With NLP Server you get access to state-of-the-art 3000+ models in over 200+ languages for problems like Sentiment Analysis, Spell Checking, Text Summarization, Translation, Named Entity Recognition, Question Answering, Spam Classifiers and much more! All those features are available in any programming language via simple Rest API calls.
Exploit the latest research developments in NLP from the Transformers world with LongFormers, XLM-RoBerta, XLING, Electra, LaBSE, DistilBERT, XLNET , USE, T5, Marian and much more!
Operating System
Linux/Unix, Ubuntu 20.04
Highlights
- Spark NLP text annotation
Pricing Information
Usage Information
Support Information
Customer Reviews
At the same time he made her look into his eyes. He made her drink from the neck of the bottle. Each time, before touching the neck, she had to stick it into the vagina. Then lick the neck and, finally, drink. She was ashamed to look him in the eye, she blushed.

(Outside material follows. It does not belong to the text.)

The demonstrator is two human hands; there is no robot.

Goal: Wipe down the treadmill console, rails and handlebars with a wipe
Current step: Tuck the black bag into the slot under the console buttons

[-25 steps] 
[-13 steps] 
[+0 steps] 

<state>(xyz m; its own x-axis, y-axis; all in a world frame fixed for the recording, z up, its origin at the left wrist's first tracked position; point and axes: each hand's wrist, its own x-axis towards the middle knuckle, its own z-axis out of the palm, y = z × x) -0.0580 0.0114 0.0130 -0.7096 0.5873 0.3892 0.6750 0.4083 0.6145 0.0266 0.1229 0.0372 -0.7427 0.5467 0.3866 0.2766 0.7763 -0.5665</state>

You will also be interested:
- Minecraft hosting servers
- New river gorge tripadvisor
- Pontiac vibe rear differential
- Z51 license plate frame
- Liquid white paint michaels
- Freightliner rear leaf spring
- Cornrow bob braids hairstyles
- Unreal engine 4 forest map download
- Integrated math 1 workbook
- Black lean to greenhouse
- M885 ammo
- Cow print blouse
- 2003 yamaha r6 manual
After a while, he already sat down on my fingers with his ass. I felt how hard his ass was squeezing my fingers, his. Moans turned me on stronger and stronger and I already really wanted to fuck him. I took him by the hips, pressed his chest a little against the wall.